Saved data entries:
----------------------------------------

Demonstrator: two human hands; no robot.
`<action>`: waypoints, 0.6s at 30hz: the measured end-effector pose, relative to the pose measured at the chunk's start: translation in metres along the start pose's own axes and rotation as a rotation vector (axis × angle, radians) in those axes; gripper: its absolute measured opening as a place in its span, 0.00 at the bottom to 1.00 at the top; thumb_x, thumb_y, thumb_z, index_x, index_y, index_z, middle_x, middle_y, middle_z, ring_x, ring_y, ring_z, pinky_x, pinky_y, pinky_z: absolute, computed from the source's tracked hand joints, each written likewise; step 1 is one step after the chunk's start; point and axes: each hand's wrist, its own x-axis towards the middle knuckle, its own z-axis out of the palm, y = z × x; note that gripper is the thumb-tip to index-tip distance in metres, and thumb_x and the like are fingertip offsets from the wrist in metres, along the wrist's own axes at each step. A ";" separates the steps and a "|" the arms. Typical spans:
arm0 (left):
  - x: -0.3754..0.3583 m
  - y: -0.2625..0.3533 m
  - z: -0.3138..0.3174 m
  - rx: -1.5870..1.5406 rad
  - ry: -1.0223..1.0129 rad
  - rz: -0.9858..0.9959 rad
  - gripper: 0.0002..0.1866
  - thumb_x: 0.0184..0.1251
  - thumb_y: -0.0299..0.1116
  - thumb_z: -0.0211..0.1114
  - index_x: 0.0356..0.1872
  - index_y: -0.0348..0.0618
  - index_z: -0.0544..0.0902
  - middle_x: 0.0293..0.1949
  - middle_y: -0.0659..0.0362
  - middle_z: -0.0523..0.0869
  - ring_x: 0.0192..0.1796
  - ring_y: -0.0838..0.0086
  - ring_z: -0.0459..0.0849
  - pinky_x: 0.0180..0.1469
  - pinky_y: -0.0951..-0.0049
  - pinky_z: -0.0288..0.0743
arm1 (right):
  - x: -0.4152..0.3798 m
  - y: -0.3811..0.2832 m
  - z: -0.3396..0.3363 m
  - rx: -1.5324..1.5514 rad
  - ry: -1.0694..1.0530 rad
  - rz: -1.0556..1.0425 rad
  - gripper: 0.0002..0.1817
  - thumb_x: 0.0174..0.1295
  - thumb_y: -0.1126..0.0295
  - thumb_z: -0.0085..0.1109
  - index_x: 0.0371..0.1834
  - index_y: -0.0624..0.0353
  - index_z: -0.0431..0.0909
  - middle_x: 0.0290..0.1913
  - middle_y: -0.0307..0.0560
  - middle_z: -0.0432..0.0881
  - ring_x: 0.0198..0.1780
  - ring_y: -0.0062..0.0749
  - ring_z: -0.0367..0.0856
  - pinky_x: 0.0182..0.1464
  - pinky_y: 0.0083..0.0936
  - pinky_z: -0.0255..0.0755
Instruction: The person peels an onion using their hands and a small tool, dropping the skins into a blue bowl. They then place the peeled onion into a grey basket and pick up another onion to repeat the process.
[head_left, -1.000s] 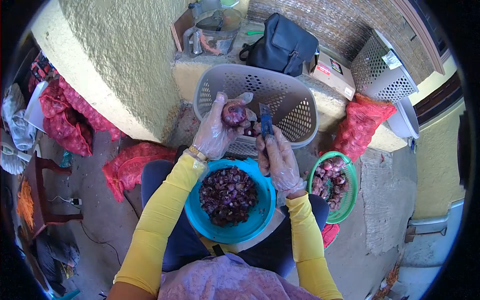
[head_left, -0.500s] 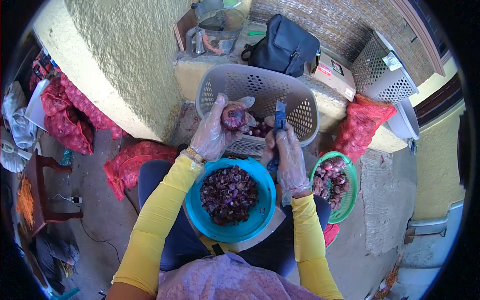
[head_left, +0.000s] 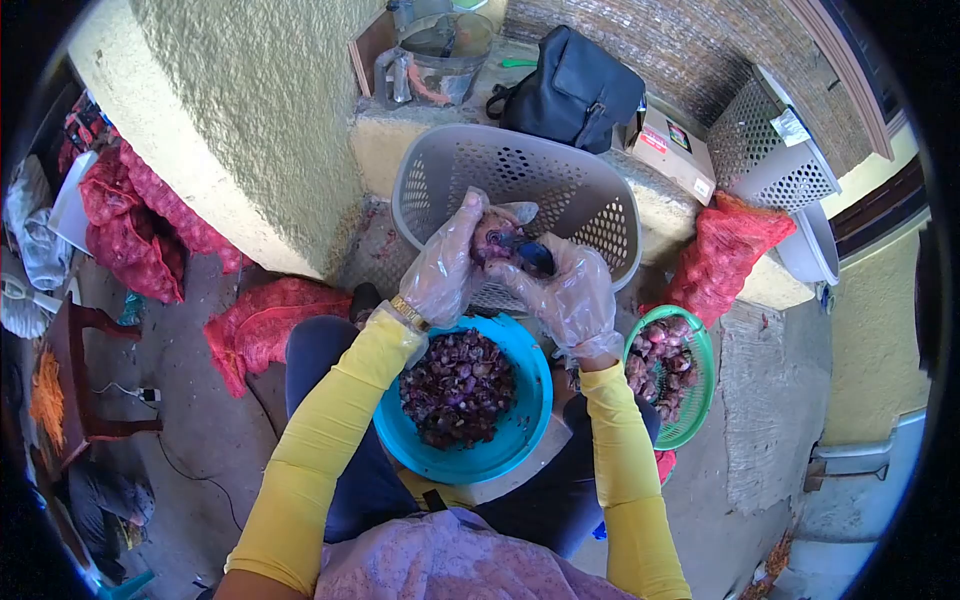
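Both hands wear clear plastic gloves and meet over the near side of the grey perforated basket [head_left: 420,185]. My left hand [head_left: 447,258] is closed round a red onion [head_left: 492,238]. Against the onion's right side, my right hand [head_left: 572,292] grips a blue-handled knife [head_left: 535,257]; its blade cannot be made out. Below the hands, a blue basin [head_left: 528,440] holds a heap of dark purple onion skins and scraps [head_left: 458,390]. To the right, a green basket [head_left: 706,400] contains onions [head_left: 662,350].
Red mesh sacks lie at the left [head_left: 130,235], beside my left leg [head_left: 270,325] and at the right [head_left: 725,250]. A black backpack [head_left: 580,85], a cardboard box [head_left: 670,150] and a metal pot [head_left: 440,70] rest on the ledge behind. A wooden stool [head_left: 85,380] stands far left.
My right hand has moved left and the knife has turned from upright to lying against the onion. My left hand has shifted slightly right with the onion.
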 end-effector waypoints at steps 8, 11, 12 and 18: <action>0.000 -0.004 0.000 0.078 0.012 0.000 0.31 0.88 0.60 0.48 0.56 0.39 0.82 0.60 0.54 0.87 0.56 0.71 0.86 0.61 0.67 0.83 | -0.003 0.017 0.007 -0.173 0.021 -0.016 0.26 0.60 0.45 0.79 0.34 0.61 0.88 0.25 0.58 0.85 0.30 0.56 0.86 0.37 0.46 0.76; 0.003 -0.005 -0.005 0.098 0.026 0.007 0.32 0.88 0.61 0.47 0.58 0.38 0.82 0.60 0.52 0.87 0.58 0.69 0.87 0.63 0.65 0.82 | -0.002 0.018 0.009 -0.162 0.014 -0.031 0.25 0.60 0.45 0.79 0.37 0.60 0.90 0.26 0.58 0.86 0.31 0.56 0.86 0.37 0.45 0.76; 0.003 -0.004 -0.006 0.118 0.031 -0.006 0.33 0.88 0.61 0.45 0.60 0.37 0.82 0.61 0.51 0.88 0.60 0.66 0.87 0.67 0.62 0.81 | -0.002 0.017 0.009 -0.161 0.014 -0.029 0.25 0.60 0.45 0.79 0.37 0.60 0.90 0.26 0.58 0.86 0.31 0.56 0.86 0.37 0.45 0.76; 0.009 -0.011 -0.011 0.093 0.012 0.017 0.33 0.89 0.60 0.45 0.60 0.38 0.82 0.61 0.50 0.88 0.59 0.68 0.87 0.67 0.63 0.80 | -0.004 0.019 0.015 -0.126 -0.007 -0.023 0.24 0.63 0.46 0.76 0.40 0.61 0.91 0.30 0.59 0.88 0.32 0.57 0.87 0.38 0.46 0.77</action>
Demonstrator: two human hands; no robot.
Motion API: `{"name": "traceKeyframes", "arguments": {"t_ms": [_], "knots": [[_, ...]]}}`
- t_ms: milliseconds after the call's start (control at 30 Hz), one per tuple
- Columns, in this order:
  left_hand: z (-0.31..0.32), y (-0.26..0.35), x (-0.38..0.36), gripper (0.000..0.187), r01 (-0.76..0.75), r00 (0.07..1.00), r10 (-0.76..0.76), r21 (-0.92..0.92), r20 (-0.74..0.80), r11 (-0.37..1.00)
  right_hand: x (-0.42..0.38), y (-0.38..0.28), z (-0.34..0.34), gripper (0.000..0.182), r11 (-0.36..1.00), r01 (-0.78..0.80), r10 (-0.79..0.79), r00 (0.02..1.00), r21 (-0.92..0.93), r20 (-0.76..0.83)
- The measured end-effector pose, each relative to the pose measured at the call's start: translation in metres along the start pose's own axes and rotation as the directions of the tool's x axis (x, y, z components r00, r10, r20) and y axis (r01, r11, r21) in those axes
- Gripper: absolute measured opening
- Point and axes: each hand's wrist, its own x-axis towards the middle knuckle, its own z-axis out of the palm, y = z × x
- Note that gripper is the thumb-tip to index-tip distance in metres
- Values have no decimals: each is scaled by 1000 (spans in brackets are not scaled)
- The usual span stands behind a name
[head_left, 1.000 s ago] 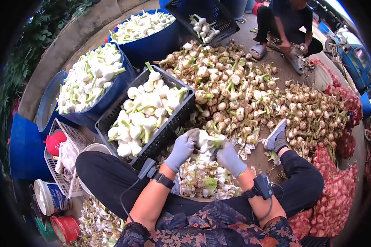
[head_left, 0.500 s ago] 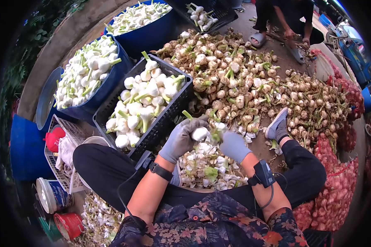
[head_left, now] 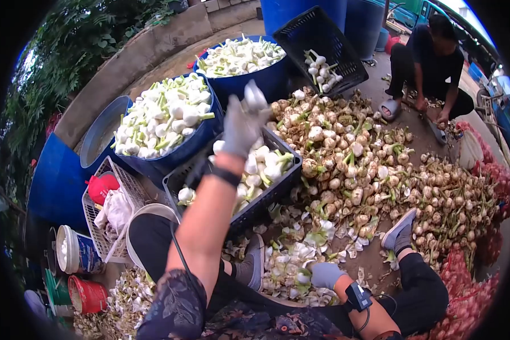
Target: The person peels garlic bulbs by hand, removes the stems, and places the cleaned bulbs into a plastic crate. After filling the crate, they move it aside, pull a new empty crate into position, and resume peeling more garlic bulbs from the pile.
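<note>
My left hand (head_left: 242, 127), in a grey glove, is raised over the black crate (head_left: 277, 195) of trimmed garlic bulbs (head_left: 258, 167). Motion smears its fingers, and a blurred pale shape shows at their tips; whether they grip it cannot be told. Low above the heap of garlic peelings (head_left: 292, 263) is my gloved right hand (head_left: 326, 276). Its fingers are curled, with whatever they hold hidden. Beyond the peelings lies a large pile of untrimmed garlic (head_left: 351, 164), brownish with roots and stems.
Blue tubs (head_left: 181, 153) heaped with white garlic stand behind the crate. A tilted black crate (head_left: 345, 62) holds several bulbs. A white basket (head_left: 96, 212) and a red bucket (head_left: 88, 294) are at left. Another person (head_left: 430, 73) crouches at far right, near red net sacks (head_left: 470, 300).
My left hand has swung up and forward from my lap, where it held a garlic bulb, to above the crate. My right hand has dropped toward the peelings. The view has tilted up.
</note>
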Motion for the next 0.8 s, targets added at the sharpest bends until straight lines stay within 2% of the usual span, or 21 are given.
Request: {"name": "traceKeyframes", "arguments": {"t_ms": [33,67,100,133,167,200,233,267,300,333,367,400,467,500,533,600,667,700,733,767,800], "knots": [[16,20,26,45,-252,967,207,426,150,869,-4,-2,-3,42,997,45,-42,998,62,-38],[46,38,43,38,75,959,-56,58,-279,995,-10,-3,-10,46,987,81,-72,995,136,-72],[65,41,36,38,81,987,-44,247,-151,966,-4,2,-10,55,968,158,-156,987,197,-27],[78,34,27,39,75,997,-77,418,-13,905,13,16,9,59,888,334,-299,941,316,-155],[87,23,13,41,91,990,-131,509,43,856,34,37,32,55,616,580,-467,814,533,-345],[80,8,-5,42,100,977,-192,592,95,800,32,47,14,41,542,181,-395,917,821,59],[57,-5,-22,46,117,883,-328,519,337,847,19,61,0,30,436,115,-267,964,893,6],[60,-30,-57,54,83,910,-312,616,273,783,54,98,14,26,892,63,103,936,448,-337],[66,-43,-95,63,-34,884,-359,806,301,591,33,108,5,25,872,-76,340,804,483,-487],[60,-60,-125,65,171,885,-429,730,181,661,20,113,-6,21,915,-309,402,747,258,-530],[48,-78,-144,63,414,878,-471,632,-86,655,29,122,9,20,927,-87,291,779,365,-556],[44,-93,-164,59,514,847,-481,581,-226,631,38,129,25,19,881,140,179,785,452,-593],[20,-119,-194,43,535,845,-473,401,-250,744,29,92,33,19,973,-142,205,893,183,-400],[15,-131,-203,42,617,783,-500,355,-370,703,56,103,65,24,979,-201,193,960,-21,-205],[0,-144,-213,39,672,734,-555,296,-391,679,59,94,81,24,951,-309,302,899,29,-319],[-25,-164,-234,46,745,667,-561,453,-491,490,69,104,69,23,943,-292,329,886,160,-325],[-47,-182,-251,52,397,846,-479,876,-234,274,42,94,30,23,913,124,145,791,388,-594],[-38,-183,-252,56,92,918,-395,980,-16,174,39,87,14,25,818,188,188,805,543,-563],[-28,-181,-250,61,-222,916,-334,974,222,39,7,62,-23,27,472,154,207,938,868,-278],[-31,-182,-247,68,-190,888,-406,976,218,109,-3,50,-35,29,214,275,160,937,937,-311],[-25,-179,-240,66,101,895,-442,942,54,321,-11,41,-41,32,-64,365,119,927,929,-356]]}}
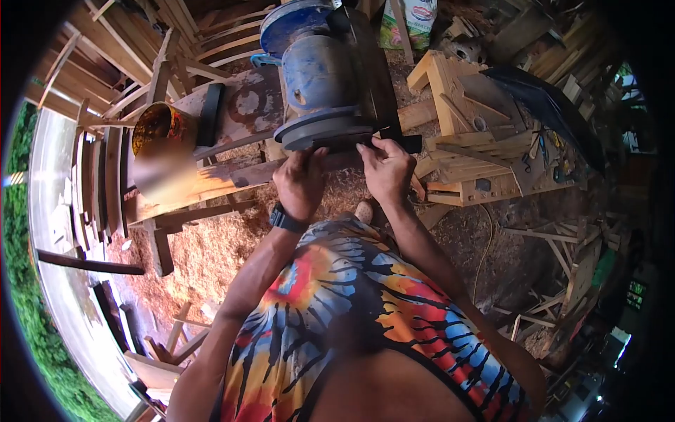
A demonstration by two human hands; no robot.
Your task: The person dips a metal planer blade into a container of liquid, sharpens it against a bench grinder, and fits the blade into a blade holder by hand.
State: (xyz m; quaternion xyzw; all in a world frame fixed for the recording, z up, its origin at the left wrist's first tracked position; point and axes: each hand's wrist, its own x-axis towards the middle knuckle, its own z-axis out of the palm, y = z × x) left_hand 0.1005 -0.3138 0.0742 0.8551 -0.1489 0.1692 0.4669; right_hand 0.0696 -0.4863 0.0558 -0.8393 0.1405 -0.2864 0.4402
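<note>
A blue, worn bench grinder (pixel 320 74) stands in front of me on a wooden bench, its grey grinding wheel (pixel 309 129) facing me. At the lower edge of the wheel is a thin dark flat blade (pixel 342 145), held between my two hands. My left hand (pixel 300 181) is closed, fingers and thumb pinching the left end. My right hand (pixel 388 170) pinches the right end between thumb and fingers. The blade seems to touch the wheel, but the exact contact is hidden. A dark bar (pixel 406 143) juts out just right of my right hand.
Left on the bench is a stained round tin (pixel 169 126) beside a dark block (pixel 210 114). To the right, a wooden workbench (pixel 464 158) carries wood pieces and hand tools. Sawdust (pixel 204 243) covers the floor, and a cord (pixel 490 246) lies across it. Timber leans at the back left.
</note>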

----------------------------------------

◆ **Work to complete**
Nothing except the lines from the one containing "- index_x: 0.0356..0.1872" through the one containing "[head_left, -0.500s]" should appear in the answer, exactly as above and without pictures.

◆ **Response box**
  - index_x: 0.0356..0.1872
  - index_y: -0.0348..0.0618
  - index_z: -0.0544..0.0902
  - middle_x: 0.0293..0.1949
  - middle_y: -0.0659..0.0362
  - middle_z: -0.0523..0.0869
  - ring_x: 0.0192..0.1796
  - ring_y: -0.0838..0.0086
  - ring_z: -0.0459..0.0849
  - pinky_x: 0.0180..0.1469
  - pinky_y: -0.0951..-0.0049
  - pinky_z: -0.0288..0.0743
arm1 (right):
  - x: -0.4152..0.3798 m
  - y: -0.3811..0.2832 m
  - z: -0.3396..0.3363 m
  - rx: -1.5324..1.5514 rad
  - ry: -1.0694..1.0530 rad
  - rz: -1.0556..1.0425 rad
  - gripper: 0.0002..0.1817
  - thumb_x: 0.0174..0.1295
  - thumb_y: -0.1126..0.0295
  - thumb_z: -0.0085..0.1109
  - index_x: 0.0371..0.1834
  - index_y: -0.0624..0.0353
  - index_z: -0.0431..0.0909
  - middle_x: 0.0290..0.1913
  - middle_y: -0.0307..0.0560
  - middle_z: -0.0432..0.0881
  - ring_x: 0.0198..0.1780
  - ring_y: -0.0062..0.0749
  - ring_z: -0.0367..0.0856
  - pinky_x: 0.0182..0.1464
  - pinky_y: 0.0083..0.0936
  - pinky_z: -0.0255..0.0755
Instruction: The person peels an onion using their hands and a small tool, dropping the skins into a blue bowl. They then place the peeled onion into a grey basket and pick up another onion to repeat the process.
[head_left, -1.000s] 
[head_left, -0.500s] 

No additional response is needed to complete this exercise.